What this task involves. Scan the data for "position" and copy the lines it appears in.

[Supplied information — start]

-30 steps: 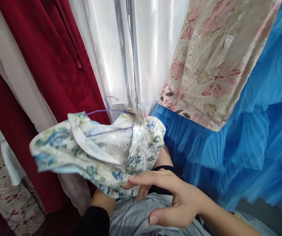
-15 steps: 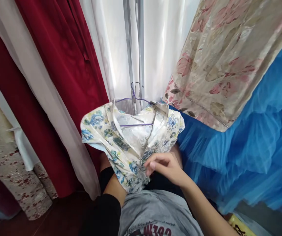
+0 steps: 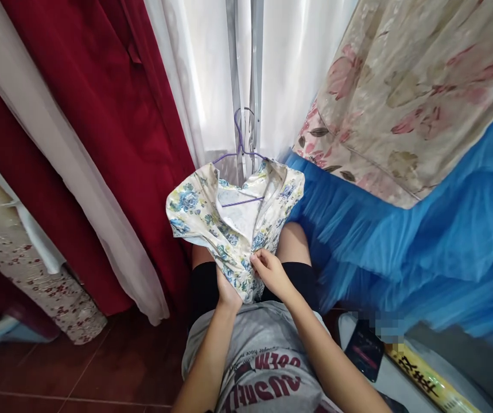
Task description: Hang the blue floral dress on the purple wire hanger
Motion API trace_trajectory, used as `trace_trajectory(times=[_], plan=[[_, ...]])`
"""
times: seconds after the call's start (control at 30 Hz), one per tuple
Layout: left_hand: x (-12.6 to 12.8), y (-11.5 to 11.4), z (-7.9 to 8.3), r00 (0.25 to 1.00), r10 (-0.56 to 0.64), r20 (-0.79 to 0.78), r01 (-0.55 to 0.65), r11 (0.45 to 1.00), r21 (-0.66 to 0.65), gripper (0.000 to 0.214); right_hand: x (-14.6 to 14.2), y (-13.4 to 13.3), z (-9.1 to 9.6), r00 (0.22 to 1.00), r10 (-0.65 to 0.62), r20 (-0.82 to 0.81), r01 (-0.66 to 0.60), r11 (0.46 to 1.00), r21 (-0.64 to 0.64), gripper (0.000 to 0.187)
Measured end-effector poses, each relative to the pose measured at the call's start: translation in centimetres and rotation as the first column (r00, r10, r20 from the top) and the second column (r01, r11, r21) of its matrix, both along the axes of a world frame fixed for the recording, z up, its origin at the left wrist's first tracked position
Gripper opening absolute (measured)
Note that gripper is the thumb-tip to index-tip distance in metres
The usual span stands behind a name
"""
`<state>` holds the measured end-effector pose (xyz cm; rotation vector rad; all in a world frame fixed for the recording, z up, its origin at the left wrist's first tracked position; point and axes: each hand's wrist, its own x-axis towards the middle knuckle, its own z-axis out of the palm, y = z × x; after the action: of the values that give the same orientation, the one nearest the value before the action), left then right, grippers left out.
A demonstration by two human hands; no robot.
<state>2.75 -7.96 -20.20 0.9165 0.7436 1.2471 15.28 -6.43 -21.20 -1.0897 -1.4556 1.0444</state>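
A white short-sleeved blouse [image 3: 212, 201] with blue floral print hangs on a thin purple wire hanger [image 3: 241, 137], its front parted in a deep V. My left hand [image 3: 228, 288] grips the blouse's lower left side, its fingers hidden behind the cloth. Where the two front edges meet at the bottom of the V, my right hand [image 3: 271, 272] pinches the fabric between thumb and fingers. Whether a zip or a button is between those fingertips is too small to tell.
Red drapes [image 3: 143, 115] hang at left, with white curtains [image 3: 284, 74] behind the hanger. At right hang a pink-flowered beige cloth [image 3: 384, 109] and ruffled blue tulle [image 3: 401, 246]. A dark phone [image 3: 364, 349] and yellow package [image 3: 427, 373] lie at lower right.
My right hand has closed onto the blouse's front. My left hand, hidden before, now shows at the lower left side. The blouse and hanger appear higher in view.
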Motion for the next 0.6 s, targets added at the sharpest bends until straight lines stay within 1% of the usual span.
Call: trace_trajectory(times=[0.03,0.07,0.1,0.13,0.2,0.3,0.4,0.47,0.53,0.6], plan=[[0.1,-0.3,-0.6,0.997,0.068,0.047,-0.068,0.998,0.011,0.092,0.1,0.0,0.2,1.0,-0.01,0.023,0.01,1.0,0.01,0.038],[0.2,-0.5,-1.2,0.989,0.128,0.08,-0.13,0.991,0.024,0.094,0.2,-0.1,0.5,0.999,-0.019,0.042,0.018,1.0,0.024,0.038],[0.3,-0.5,-1.7,0.981,0.172,0.089,-0.176,0.983,0.041,0.091,0.4,-0.2,0.8,0.998,-0.026,0.054,0.024,0.999,0.04,0.038],[0.3,-0.5,-2.1,0.977,0.199,0.069,-0.204,0.977,0.061,0.084,0.6,-0.3,1.1,0.998,-0.023,0.065,0.019,0.998,0.059,0.038],[0.3,-0.2,-2.7,0.971,0.239,-0.022,-0.235,0.966,0.105,0.073,1.1,-0.5,1.8,0.996,0.002,0.088,-0.01,0.995,0.096,0.04],[0.2,0.2,-2.7,0.944,0.31,-0.109,-0.295,0.946,0.136,0.062,1.7,-0.9,2.4,0.995,0.063,0.082,-0.072,0.991,0.112,0.047],[-0.1,0.1,-2.3,0.923,0.339,-0.182,-0.313,0.936,0.159,0.048,1.8,-1.1,3.0,0.988,0.146,-0.042,-0.146,0.989,0.022,0.046],[-0.5,0.1,-2.2,0.907,0.347,-0.239,-0.307,0.933,0.188,0.041,1.6,-1.2,3.4,0.974,0.171,-0.149,-0.18,0.982,-0.056,0.044],[-1.4,0.6,-2.4,0.884,0.363,-0.296,-0.308,0.927,0.214,0.038,1.3,-1.1,3.8,0.957,0.139,-0.254,-0.176,0.976,-0.126,0.04],[-3.1,1.7,-2.9,0.844,0.412,-0.344,-0.352,0.909,0.225,0.034,1.4,-1.0,4.1,0.923,0.069,-0.379,-0.152,0.969,-0.195,0.035]])
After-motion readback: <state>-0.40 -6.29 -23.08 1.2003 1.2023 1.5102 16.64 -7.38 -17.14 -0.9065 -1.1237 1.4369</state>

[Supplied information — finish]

Finished task.
Measured end-effector poses, each relative to the pose measured at the call's start: translation in centimetres and rotation as the first column (r00, r10, r20 from the top) and the second column (r01, r11, r21) of its matrix, both along the axes of a world frame fixed for the recording, z up, its origin at the left wrist's first tracked position
`<state>` holds the measured end-effector pose (xyz cm; rotation vector rad; all in a world frame fixed for the recording, z up, its origin at the left wrist's first tracked position; point and axes: each hand's wrist, its own x-axis towards the middle knuckle, its own z-axis out of the palm, y = z × x; after the action: of the values that give the same orientation, the one nearest the value before the action), left then right, grippers left out.

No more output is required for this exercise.